**Try it**
From the data that follows, print exactly the lines starting at the one containing "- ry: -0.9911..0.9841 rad" and ending at the one containing "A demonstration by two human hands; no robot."; include both of them and nothing more.

=-=-=

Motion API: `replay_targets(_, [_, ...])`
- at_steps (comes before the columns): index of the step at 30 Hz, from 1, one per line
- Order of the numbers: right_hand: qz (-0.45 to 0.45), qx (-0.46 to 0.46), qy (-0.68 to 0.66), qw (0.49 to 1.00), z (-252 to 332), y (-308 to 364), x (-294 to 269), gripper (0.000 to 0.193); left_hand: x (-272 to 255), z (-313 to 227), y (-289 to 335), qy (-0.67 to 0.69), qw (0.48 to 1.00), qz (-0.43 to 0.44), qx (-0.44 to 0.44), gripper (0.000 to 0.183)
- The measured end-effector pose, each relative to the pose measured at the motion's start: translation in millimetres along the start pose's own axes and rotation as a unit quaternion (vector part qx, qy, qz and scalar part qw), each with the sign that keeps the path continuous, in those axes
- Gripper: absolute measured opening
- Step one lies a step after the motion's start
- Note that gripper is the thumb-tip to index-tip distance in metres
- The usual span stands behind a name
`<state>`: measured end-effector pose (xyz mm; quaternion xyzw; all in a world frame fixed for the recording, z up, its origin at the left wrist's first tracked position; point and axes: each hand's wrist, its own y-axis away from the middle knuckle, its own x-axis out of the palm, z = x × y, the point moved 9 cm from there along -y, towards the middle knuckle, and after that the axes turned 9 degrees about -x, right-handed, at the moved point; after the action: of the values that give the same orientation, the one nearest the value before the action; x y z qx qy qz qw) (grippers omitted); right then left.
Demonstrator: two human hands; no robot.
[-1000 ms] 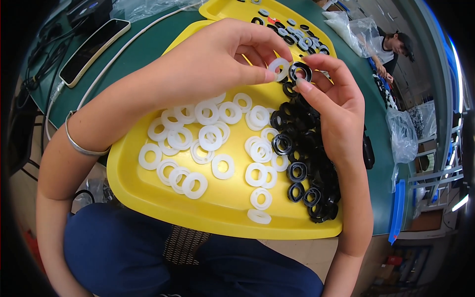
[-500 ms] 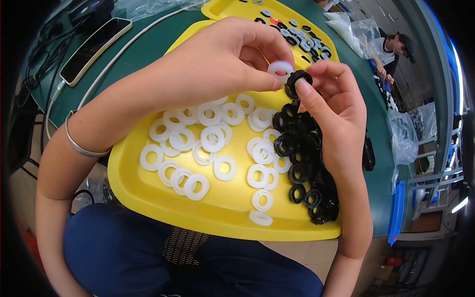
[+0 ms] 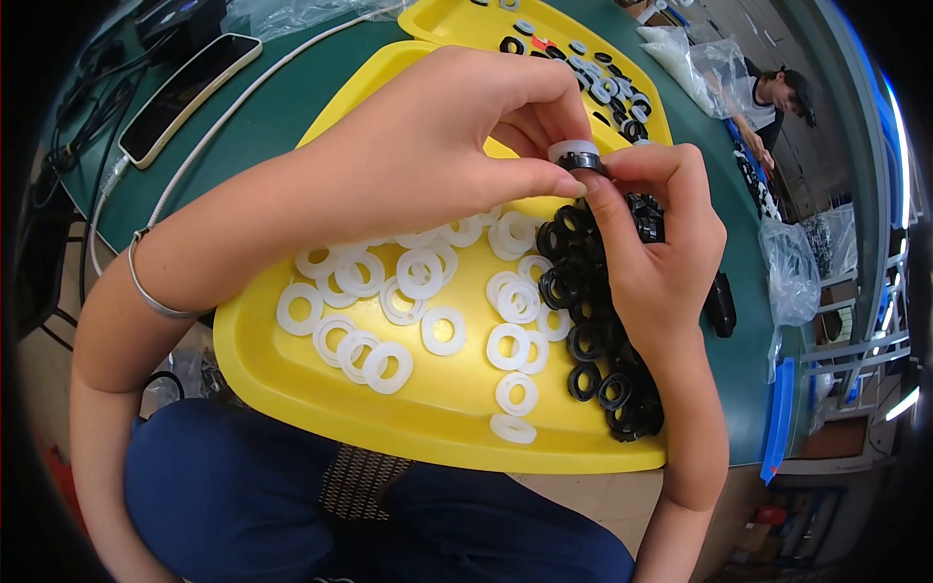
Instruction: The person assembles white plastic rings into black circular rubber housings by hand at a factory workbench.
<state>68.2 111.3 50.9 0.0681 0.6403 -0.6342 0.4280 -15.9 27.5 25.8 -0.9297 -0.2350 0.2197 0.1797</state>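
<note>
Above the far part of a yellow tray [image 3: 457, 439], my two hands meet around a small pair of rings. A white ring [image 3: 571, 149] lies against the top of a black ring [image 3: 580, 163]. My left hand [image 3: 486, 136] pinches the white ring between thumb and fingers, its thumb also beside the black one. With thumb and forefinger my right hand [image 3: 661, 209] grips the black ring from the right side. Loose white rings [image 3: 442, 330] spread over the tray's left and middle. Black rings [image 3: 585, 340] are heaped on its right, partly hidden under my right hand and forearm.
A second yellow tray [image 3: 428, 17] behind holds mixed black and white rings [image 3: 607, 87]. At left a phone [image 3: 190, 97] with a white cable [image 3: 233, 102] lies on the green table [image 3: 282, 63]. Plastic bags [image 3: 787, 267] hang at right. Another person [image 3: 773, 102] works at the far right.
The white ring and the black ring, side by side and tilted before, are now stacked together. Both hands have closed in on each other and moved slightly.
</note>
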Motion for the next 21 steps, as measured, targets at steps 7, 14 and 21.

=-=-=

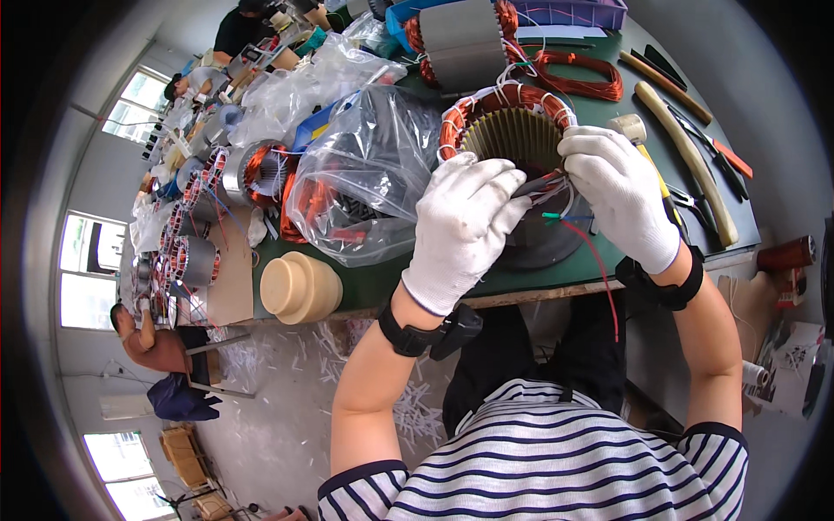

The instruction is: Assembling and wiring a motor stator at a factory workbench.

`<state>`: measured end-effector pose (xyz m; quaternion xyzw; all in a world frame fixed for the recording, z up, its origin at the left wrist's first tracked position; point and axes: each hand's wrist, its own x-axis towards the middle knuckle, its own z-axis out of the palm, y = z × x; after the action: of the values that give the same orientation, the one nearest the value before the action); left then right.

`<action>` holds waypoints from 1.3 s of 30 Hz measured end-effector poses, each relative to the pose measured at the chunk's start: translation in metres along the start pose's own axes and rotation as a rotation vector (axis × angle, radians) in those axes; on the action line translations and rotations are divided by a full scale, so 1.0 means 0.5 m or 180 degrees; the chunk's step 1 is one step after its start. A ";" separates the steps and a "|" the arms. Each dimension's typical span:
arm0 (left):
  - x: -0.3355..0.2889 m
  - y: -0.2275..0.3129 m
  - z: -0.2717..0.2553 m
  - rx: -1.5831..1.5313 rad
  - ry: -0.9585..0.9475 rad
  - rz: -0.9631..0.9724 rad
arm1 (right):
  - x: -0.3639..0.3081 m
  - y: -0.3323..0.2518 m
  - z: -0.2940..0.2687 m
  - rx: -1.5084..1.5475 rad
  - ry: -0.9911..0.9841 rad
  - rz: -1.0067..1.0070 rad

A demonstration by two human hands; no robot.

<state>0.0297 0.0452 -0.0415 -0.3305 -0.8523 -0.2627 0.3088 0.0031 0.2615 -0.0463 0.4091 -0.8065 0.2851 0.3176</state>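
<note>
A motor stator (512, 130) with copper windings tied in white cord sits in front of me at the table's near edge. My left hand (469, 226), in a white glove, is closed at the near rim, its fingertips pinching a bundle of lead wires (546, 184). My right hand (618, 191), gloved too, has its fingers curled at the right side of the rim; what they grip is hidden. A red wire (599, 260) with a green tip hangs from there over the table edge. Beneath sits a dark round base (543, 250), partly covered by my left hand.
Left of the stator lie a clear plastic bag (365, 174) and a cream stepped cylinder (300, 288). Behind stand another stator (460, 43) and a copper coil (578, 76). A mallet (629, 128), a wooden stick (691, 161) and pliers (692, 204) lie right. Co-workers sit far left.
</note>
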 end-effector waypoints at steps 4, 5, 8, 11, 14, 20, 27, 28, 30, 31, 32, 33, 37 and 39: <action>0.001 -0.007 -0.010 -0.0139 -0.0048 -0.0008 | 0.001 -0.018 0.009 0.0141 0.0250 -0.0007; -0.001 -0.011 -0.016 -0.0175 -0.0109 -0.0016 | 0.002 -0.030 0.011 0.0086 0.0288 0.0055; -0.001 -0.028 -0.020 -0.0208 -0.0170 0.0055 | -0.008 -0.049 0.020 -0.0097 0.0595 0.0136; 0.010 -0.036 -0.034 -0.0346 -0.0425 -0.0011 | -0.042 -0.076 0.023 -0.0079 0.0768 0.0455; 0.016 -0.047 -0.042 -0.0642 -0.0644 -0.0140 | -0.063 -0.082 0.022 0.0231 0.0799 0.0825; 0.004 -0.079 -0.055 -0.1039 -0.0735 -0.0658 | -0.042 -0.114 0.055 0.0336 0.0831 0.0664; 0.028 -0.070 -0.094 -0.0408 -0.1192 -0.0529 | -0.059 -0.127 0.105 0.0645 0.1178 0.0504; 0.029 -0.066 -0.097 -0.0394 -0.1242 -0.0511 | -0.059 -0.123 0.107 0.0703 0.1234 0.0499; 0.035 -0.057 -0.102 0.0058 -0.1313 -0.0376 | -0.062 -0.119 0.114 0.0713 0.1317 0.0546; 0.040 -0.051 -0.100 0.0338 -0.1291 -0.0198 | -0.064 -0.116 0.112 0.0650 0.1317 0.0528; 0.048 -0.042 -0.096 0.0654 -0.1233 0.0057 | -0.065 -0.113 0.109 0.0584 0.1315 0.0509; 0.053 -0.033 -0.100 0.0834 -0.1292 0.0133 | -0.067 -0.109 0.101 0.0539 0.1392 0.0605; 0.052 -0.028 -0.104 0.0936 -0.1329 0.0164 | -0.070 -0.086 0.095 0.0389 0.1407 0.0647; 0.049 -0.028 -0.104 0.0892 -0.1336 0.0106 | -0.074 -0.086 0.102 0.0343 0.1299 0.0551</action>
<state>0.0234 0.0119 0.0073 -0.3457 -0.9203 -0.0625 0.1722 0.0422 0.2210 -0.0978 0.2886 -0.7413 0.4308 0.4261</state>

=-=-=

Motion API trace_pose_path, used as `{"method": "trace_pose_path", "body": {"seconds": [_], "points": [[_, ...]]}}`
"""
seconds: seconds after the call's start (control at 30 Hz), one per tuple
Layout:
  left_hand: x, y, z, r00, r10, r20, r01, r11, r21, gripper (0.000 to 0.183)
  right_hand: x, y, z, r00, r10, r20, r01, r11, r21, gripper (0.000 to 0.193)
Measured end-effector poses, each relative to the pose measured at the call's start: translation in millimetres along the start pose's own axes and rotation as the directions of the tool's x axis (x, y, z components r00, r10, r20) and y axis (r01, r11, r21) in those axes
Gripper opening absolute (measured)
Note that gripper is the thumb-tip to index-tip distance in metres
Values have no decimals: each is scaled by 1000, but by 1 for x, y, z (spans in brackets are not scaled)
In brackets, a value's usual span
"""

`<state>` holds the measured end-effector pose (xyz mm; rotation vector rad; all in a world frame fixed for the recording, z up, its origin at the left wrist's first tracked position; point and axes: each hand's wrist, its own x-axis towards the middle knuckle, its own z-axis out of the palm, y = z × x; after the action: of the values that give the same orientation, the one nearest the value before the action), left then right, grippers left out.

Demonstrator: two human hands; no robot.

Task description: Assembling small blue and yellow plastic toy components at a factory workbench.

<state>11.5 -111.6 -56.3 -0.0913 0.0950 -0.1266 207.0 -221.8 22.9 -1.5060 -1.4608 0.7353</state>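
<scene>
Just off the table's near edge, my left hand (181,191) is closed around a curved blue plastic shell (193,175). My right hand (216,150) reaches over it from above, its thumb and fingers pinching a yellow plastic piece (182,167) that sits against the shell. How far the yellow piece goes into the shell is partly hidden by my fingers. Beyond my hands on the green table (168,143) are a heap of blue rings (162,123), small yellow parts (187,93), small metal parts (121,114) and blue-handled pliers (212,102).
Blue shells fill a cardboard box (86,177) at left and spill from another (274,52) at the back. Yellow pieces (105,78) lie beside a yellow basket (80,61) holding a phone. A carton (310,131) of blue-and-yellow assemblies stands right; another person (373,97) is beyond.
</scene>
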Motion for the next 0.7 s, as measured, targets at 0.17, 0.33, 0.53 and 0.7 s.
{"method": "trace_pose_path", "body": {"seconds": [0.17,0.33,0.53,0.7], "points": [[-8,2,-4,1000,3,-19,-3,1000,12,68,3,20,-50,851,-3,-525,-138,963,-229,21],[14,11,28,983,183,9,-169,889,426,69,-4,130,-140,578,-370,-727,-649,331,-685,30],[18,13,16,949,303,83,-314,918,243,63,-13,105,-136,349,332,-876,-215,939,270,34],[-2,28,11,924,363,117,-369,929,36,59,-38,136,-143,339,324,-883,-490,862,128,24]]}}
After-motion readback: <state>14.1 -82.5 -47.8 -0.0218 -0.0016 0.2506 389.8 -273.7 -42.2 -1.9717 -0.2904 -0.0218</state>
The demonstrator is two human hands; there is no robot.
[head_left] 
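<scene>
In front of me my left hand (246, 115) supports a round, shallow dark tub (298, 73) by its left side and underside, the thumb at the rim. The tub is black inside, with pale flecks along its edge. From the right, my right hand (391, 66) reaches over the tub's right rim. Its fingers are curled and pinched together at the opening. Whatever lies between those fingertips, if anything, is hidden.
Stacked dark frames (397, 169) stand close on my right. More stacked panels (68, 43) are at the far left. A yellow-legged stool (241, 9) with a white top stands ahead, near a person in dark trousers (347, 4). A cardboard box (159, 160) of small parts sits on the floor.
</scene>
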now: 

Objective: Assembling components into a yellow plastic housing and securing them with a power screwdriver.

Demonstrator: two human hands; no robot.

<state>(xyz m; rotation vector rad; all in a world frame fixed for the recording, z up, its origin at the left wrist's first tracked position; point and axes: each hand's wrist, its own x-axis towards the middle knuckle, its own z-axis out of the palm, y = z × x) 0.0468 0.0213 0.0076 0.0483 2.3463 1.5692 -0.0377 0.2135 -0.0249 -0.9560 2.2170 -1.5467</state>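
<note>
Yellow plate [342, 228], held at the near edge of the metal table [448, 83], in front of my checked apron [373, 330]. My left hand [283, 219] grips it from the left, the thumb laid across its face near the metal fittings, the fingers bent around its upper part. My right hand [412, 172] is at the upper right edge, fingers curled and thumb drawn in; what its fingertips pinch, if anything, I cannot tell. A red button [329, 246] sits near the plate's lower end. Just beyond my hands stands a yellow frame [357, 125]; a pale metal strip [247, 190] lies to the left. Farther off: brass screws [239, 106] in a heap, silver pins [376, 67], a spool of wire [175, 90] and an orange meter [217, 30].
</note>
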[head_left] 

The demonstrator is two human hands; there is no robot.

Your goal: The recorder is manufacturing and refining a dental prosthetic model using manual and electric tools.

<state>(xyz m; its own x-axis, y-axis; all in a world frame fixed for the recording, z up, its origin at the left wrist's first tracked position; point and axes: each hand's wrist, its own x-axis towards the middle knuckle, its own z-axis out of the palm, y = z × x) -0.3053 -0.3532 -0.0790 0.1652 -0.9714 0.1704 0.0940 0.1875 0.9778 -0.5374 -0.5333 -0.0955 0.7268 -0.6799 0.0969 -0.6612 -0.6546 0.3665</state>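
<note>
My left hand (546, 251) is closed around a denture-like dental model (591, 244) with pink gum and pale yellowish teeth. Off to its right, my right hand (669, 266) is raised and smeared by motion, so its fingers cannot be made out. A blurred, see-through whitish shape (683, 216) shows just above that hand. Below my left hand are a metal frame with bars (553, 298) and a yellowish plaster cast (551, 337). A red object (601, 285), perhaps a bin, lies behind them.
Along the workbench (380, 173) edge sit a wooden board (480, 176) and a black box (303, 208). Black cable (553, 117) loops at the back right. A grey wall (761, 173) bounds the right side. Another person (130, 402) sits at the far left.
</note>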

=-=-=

**Solved problem**
  - ry: -0.9911..0.9841 rad
  - rz: -1.0067..1.0070 rad

A demonstration by two human hands; no robot.

Nothing more remains for this exercise.